Accessism asks a deeper question: if machines can produce plenty, why distribute that plenty through artificial scarcity? Why not organize society around access to what exists, rather than competition for deliberately restricted resources?
Your declaration documents what happens when we don’t ask these questions: housing speculation, exploitative tourism monoculture, gutted social services, climate refugees, surging authoritarianism. These aren’t accidents or aberrations, they’re what an economy based on artificial scarcity inevitably produces as it hits the limits of a finite planet.
The future is automated abundance in service of humanity, or authoritarian extraction, be it cooked in the labs of Silicon Valley’s Dark Enlightenment prophets, or the militarized fascism of the Pentagon, Tel Aviv, or Beijing.
The technology exists for either. The difference is political courage and economic vision.
The Greek Thalassocratic Tradition
There’s something poetically just should the Greeks lead this voyage. Your ancestors understood that prosperity flows from intelligent networks connecting diverse communities, since they knew wealth comes from coordination, not hoarding, from open exchange, not enclosed extraction.
The same wisdom that made ancient Greek maritime networks thrive is what makes modern digital networks powerful.
And it’s what will make resource-based networks revolutionary.

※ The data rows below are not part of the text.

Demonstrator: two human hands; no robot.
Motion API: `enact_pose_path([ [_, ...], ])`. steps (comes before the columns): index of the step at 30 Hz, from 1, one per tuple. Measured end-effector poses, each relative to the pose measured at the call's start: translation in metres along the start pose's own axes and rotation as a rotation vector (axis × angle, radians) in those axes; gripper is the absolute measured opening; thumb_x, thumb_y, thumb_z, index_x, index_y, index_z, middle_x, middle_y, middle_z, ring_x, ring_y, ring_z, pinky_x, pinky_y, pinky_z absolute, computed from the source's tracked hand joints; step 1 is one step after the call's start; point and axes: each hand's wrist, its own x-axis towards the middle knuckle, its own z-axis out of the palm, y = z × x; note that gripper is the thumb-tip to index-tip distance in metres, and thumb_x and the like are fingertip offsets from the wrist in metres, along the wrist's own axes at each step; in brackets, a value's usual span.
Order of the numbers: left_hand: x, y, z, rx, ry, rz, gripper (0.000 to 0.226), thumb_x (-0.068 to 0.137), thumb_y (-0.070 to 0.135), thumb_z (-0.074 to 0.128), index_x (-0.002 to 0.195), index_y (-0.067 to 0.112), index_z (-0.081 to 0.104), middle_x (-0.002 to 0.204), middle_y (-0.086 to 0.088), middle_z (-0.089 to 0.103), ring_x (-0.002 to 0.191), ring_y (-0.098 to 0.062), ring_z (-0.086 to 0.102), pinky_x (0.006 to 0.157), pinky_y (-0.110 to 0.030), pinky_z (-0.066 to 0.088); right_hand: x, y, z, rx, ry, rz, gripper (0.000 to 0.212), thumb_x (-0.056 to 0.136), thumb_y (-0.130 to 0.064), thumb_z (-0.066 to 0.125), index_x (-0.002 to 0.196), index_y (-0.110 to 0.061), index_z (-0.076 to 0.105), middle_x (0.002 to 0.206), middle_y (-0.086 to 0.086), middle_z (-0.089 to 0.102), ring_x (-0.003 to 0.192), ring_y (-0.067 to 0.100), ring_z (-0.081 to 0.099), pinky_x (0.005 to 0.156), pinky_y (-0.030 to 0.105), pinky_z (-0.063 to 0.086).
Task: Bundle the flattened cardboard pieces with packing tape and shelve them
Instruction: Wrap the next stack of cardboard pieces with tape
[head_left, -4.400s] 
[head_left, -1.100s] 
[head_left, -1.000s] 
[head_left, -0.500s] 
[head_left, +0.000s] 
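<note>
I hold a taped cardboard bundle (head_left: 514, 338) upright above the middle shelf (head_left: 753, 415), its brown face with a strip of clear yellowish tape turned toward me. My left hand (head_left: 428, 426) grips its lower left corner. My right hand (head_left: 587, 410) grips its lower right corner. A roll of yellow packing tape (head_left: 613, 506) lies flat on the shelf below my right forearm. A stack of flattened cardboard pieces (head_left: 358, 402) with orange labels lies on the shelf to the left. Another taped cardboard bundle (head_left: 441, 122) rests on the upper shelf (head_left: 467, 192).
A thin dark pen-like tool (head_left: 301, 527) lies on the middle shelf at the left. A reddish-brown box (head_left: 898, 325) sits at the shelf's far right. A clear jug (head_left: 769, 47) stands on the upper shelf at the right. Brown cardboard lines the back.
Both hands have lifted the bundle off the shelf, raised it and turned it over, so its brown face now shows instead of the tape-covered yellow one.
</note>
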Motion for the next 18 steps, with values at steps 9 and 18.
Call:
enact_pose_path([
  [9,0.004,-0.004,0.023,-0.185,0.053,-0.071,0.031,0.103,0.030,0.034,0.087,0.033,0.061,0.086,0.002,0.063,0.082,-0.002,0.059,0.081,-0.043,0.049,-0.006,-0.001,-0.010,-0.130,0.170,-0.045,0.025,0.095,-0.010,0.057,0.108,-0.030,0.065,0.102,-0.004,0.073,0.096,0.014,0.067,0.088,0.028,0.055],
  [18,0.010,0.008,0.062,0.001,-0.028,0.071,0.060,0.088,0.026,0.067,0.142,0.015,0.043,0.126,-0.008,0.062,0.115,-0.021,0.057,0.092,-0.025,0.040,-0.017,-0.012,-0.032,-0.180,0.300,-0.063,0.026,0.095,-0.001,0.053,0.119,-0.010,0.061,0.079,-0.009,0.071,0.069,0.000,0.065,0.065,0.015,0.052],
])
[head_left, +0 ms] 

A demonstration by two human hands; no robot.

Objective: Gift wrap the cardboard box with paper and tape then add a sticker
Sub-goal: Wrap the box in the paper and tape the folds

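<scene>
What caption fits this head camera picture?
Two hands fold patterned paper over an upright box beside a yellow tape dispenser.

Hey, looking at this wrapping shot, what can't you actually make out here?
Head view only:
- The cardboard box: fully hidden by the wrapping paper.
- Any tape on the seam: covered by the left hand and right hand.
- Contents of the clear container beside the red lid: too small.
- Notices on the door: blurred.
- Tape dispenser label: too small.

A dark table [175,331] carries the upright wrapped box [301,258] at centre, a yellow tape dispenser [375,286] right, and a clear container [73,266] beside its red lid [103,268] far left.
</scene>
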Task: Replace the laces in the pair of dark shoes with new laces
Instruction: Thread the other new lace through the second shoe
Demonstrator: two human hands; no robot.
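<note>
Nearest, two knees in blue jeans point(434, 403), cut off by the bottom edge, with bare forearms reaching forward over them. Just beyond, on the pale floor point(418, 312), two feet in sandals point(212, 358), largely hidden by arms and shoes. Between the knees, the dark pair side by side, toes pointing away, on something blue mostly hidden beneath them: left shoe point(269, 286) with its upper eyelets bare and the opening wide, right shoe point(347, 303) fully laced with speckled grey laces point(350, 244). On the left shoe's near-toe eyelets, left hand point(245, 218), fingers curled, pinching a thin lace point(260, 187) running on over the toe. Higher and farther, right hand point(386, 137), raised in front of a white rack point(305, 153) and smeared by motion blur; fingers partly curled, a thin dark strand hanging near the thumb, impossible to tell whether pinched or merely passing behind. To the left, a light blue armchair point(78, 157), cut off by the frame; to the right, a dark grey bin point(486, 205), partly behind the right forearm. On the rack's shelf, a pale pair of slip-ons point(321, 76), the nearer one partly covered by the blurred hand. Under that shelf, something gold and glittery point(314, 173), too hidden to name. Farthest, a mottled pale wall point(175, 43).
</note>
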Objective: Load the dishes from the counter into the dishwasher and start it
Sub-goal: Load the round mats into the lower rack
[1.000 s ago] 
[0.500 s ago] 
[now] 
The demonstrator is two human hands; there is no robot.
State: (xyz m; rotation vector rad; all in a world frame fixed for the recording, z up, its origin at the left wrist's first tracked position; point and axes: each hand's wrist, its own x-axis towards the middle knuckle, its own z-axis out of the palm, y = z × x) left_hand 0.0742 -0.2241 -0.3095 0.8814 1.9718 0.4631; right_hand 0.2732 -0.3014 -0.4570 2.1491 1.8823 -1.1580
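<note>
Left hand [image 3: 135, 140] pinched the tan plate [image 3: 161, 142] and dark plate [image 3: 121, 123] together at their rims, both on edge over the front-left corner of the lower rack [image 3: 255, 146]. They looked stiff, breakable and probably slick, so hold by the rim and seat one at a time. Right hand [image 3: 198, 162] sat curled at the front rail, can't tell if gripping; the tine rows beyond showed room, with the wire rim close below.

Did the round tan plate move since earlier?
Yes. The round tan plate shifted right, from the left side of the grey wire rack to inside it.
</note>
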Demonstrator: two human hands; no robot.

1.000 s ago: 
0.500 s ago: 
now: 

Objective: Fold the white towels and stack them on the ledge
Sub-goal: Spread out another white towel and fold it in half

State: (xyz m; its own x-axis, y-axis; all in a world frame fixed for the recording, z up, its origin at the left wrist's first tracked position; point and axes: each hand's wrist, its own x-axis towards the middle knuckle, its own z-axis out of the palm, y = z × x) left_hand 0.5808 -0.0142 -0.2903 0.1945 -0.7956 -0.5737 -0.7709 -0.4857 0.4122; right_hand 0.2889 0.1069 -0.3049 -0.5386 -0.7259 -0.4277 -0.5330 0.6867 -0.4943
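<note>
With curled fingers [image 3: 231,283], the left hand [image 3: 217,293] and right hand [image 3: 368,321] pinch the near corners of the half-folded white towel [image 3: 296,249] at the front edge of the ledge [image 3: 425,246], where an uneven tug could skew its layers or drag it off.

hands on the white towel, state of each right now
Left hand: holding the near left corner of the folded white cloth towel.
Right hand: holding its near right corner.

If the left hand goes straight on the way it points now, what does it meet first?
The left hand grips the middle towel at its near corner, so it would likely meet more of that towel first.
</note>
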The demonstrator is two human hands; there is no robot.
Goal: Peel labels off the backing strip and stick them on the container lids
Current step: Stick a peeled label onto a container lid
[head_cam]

You’ve already proven you understand this in your bones. Your embrace of peer-to-peer technologies wasn’t just about file sharing, it was about recognizing that decentralized networks create more abundance than centralized hierarchies ever could.
It was about bringing the Promethean spark of a cybernetic economy to the digital realm, refusing to be trapped, as you so perfectly wrote, paddling between Scylla and Charybdis – between a failed state and a totalitarian one.
Your maritime ancestors knew that the bravest act isn’t hugging the coastline. It’s sailing beyond sight of land, trusting your instruments and your crew, following the stars to shores your charts say might not exist.
You’ve done it before. In leaving the PPEU, you’ve done it again.
Now we’re asking you to set sail once more, to carry that cybernetic vision from bits to atoms, from digital harbors to the entire physical world, from the liberation of information to the liberation of civilization itself.
The horizon ahead shimmers with possibility. Automated production. Transparent coordination. Needs met through access rather than exchange. Democratic participation in economic decisions. Technology finally serving humanity rather than controlling it.
You’re building the political vessel. We’re building the economic one. But we’ll sail farther together than either fleet could alone.
The winds of technological change are filling the sails whether we set them or not, so the question isn’t whether we’re heading toward post-scarcity economics, since automation and climate crisis guarantee that.
The real question is whether we arrive at authoritarian extraction or coordinated abundance.
You’ve shown you choose abundance. You’ve shown you choose democracy. You’ve shown you choose the open sea over safe harbors when safe harbors become prisons.
So we’re asking, comrade to comrade, sailor to sailor, explorer to explorer:
Will you sail with us?
You have already declared that democracy must expand into the economy, that digital rights are inseparable from social justice, and that struggles cannot remain isolated.
This is exactly what Accessism builds upon.
Together, we can transform not only cyberspace, but the material basis of society, into an open commons where abundance flows to need, not profit.
We believe your Rethymno Declaration points to the same horizon we are sailing toward.
Let us sail together, not as parallel fleets, but as a single crew shaping the course of history.
We’re ready to make the voyage together.